With the departure of head coach Kristy Curry for South Florida, an era of resurgence for Alabama women’s basketball comes to a close.
The team lost narrowly to Louisville in the second round of the NCAA Tournament, cementing the third consecutive year that the Crimson Tide was unable to advance past the Round of 32 and the second in a row that it fell in heartbreaking fashion, with last year’s loss to Maryland coming in double overtime.
“There’s a lot of emotion and a lot of tears,” Curry said after the Louisville game, “ I couldn’t be prouder of everything this group has done all year long.”
That pride is specifically for a team that, after losing its three best players to the WNBA draft, equaled its win total and once again reached the tournament. Despite meager preseason predictions, Alabama sustained its success and won 20 games for the fifth straight year, a streak that hadn’t been matched or even approached since the 1990s.
Reaching historical marks and reestablishing the Crimson Tide program isn’t just a characteristic of this year or the past five, but rather the entirety of Curry’s tenure. After a seven-year stint at Texas Tech, she took over an Alabama team in 2013 that had only three winning seasons since the turn of the century and no 20-win campaigns.
“The Alabama program has tremendous potential and I am very excited to get the chance to lead the Crimson Tide back to national prominence,” she said at her introductory press conference in 2013.
It was a gradual rebuilding process — the team didn’t get above .500 in its first three seasons under Curry’s guidance — but in 2016-17 the Crimson Tide went 22-14, officially reaching 20 wins for the first time in the 21st century. Curry proved that she was putting Alabama women’s basketball on an upward trajectory, and she maintained it, as the team finished with a winning record in eight of the next nine seasons after only having one in the previous 14.
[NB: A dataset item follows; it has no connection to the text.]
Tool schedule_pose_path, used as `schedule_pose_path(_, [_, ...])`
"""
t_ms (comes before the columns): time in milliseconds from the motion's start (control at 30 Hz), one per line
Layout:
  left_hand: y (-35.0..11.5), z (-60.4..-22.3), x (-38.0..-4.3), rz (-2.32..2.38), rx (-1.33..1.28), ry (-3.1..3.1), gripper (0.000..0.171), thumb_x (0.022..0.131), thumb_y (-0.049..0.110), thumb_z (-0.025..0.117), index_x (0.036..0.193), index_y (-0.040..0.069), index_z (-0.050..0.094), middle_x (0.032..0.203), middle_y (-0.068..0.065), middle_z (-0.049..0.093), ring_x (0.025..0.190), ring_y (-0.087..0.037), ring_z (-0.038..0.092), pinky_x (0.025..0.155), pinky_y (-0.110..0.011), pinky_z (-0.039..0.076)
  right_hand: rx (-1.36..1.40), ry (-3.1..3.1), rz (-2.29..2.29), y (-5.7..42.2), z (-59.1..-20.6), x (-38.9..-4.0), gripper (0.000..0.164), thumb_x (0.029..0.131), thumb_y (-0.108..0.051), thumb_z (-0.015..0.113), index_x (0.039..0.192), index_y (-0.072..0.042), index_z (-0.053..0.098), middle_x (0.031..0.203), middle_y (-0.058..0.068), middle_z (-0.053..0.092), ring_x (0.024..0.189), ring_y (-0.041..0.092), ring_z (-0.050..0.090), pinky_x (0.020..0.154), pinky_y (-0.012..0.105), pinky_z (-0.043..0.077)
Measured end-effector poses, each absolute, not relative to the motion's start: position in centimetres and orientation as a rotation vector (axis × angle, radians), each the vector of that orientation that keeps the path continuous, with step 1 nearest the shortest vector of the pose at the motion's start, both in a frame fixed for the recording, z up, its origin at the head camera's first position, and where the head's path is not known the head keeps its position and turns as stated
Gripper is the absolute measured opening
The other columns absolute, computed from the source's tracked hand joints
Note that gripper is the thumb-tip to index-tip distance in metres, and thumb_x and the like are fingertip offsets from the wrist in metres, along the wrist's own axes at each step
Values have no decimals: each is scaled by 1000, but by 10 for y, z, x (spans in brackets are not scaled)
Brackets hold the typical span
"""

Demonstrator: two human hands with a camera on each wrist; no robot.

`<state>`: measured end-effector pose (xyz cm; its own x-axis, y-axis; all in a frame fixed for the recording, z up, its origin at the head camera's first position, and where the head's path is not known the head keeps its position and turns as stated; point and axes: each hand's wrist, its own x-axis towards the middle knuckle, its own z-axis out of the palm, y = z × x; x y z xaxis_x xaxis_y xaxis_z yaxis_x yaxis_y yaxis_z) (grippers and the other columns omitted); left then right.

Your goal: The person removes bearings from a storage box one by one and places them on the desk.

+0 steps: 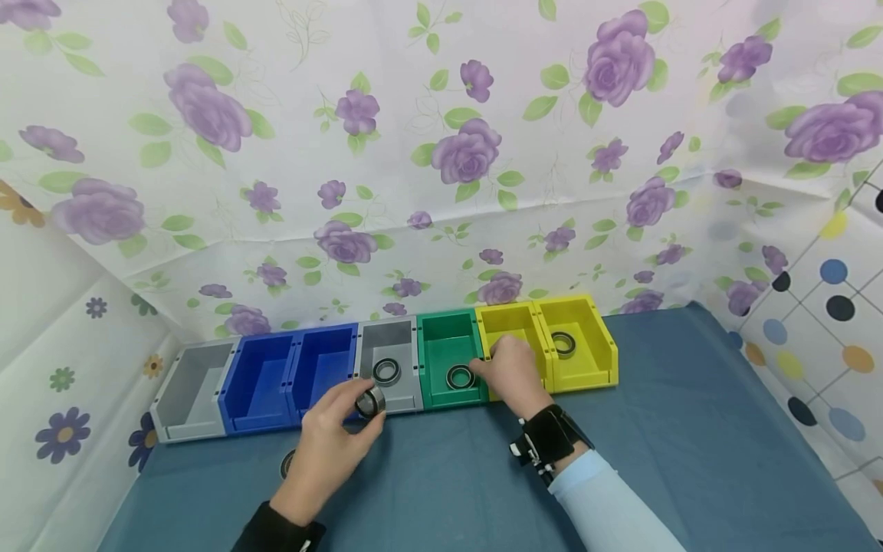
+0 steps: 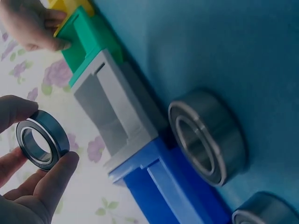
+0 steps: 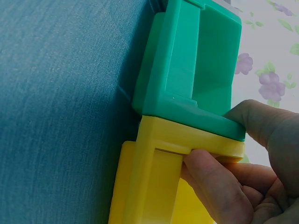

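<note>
Between thumb and fingers, my left hand (image 1: 329, 441) holds a ring-shaped ball bearing (image 2: 55, 131) above the front of the middle grey bin (image 1: 408, 402). My right hand (image 1: 513, 376) pinches the adjoining walls of the green bin (image 1: 448, 337) and a yellow bin (image 1: 501, 322), thumb on the green side and fingers on the yellow. One bearing (image 1: 376, 373) lies in the grey bin, another bearing (image 1: 451, 378) in the green bin, and a third bearing (image 1: 564, 355) in the far right yellow bin (image 1: 586, 368). The hand partly hides the nearer yellow bin's inside.
Two blue bins (image 1: 258, 376) and another grey bin (image 1: 189, 391) continue the row leftward. Bearings (image 2: 224, 135) stand on the blue tablecloth (image 1: 441, 491) near my left wrist. A flowered sheet (image 1: 414, 192) hangs behind the bins.
</note>
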<state>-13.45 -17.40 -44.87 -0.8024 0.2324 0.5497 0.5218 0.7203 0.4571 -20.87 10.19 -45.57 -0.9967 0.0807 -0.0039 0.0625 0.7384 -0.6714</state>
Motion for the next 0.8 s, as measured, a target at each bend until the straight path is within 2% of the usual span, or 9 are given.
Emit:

Her Crimson Tide reached the next significant milestone in 2020-21 by making it back to the NCAA Tournament. It would’ve likely gone the prior year if the tournament hadn’t been canceled due to the COVID-19 outbreak, having boasted an 18-12 record before the season abruptly ended. The 2020-21 team landed a No. 7 seed, won its first game and got throttled 100-64 by 2-seeded Maryland in the second round.
Alabama missed the tourney the next year despite going 20-14, likely due to a lackluster 6-10 record in conference play, but it was the beginning of the long-unachieved 20-win season streak.
Since then, the Crimson Tide has been a consistent participant in the NCAA Tournament, and it has won every first-round game following a close loss to Baylor as a No. 10 seed in 2022-23. Curry’s four tournament wins are the most since former head coach Rick Moody, who led the team to a run of success that included a Final Four appearance in 1993, and they’re the second-most by any coach in women’s program history.
Tournament appearances aren’t the only measure of positive impact from Curry’s time in Tuscaloosa. From the start, she helped the Crimson Tide break barriers it hadn’t in years, and at times even decades: In 2015-16, for example, the team beat Tennessee for the first time in 42 games dating back to 1984. That landmark win started a five-game winning streak against the Lady Volunteers that was the longest by any SEC team in history.
In 2021, after having been coached by Curry, guard Jasmine Walker was selected in the WNBA draft, making her the first for the program since 2005. Two years later, guard Brittany Davis became Curry’s second draft pick with the Crimson Tide following a season where she made the most 3s by any Alabama player in three decades.
In 2025, Sarah Ashlee Barker, Aaliyah Nye and Zaay Green were all draft picks, with Barker going ninth overall. The five WNBA draft picks under Curry’s watch are the most by any coach in school history, with Moody having three. That 2024-25 team was also historic in that it was ranked in the preseason AP poll (No. 24), a feat no other Alabama women’s team has accomplished.
From a cultural, statistical and overall respectability standpoint, Curry leaves Crimson Tide women’s hoops in a far better place than she found it. Her mantra of “culture never graduates” leaves a strong blueprint for a program in search of its next leader — with the foundation of grit, love and gratitude, it’s no longer just about what coach is at the helm, but the culture that they inherit.
“To me, it was a no-doubter where I was going to go to school because Coach Kristy just made it feel like home. She creates a very family atmosphere,” guard Karly Weathers said following her final game last weekend. “Truly, this has been four of the greatest years of my life.”
Whether Curry is here physically or not, her impact on that culture will be felt for years to come.